No longer did she find comfort in it. All it reminded her of was the absence of light in her life—the absence of Enzo.

She flew through the matches, hands shaking as her breath came quicker and quicker.

“Don’t leave me yet,” she whispered to the flame. “Stay a little longer.”

Her mouth began to feel dry as the hours passed, her body ridding itself of hypnom and desperate for more. Her blood begged for it, eyes aching.

She had tried to sleep by her own will, the first night after Enzo had been taken from her. She had hoped and wished that she would be able to meet him in her dreams if she did.

But sleep had evaded her. Because closing her eyes, in that darkness… All it had done was bring back the flashes of his death, of Sofia’s, of her parents’.

And it had remained hidden from her the next night, when she had been forced to leave Enzo sleeping, with Leo keeping his body guarded, as she had travelled through Helios to an in-between that would take her to Castor.

And the night after that, until she was a ghost, the weight peeling off her, the colour leaching from her skin, hollows growing as night after night she had stayed awake. Phantoms would flash out of the corner of her eye, spectres and hallucinations appearing before her from lack of sleep.

Until a blessed night in Castor last week, when she had stumbled into a hypnom den, and finally, finally been able to rest. To finally, finally, see her soulmate.

So during the day, the young queen had her hypnom, and in the evening she had her matchsticks. The world may have looked upon her as weak; her friends may have looked upon her with pity, but for now…for Elara, that would have to do. It would simply have to do.

Chapter Three

Elara knew when it wasmorning instinctually. Of course, the sky was pitch black, had been since she had tarnished it with shadows for taking Enzo from her. But she knew it was supposed to be time to rise. She had sat with her matches all night until the lamper had lit the streetlamps below her window, and the day had begun.

She rose soundlessly, shrugging on a discarded black gown that hung too loosely on her frame.

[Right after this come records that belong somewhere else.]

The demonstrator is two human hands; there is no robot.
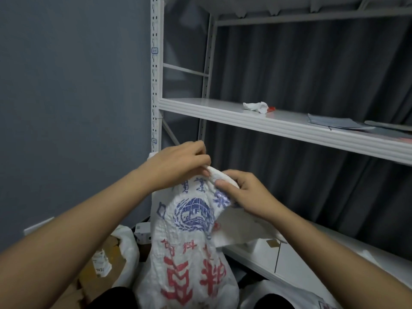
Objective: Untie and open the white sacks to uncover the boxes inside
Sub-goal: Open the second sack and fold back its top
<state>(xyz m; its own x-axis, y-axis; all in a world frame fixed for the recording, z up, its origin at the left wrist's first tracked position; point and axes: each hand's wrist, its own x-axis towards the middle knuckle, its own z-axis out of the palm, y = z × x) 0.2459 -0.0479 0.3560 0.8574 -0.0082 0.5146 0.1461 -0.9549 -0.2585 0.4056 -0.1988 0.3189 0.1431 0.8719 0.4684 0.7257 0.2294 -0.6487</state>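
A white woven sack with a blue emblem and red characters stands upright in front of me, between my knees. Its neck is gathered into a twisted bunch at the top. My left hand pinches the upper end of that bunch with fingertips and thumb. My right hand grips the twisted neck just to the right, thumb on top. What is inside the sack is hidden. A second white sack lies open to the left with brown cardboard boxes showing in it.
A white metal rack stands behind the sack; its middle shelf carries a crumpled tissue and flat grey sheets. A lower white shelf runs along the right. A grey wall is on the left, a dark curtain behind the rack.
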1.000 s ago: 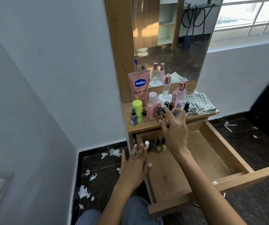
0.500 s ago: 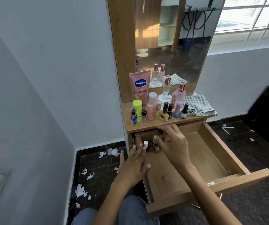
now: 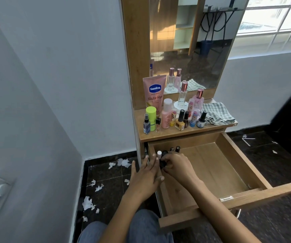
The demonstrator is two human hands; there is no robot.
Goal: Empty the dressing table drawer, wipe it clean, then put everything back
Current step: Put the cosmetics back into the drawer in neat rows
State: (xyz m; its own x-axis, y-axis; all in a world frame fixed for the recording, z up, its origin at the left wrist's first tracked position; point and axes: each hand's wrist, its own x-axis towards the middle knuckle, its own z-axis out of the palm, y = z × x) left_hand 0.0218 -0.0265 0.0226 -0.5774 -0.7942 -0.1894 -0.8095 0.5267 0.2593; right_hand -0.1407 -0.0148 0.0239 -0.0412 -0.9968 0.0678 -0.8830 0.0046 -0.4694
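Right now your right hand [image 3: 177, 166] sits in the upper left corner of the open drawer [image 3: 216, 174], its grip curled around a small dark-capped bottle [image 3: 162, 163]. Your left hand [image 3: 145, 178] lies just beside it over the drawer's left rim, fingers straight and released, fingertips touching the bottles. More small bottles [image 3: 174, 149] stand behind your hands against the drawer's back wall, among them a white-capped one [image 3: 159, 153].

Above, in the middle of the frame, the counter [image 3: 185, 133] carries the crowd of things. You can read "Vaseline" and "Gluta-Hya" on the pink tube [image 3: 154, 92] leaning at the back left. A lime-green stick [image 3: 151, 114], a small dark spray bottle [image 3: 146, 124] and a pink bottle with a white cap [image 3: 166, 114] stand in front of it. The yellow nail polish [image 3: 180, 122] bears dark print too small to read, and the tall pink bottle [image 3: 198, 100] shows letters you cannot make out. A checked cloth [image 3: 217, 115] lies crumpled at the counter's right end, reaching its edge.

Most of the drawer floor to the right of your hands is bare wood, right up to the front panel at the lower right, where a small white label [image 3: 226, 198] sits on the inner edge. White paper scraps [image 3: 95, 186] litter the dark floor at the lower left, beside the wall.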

She left her room, sparing a glance to Merissa and Isra’s, their door firmly shut, and a pang of guilt flashed through her. She had been a terrible friend to them; she knew it. Lost in her own grief, neglecting them. But it was too difficult to let them touch her, to let themloveher. Not without Enzo. She couldn’t.

She padded down the steps, exhausted, casting a look into one of the small mirrors that hung in the ramshackle inn.

A spectre. That’s what she looked like. Skin wan, face hollow. Purple shadows like bruises stretched around her eyes—a side effect of the hypnom, and she sighed. Never mind. Enzo wouldn’t see her like that.

A thrumming began in her blood as she traversed the streets of Castor. Cobbled lanes greeted her, and a smog heavy in the air, even in the pitch darkness. The kingdom was a maelstrom of activity and noise, carriages thundering, street hawkers shouting.

Two weeks Elara, Isra, and Merissa had been in Castor now. It had been their best bet to find a way to save Enzo. A kingdom of ingenuity, the greatest minds on the continent, all living and breathing and inventing here. But just like the twins who were the patron Stars of the place—one of whom Elara had killed—it was a double-edged sword. Just as much a breeding ground for thieves and tricksters, cutthroat thugs on every corner, as it was a paradise, aristocracy reclining in their twisting metallic spires of blown glass that reached into the clouds.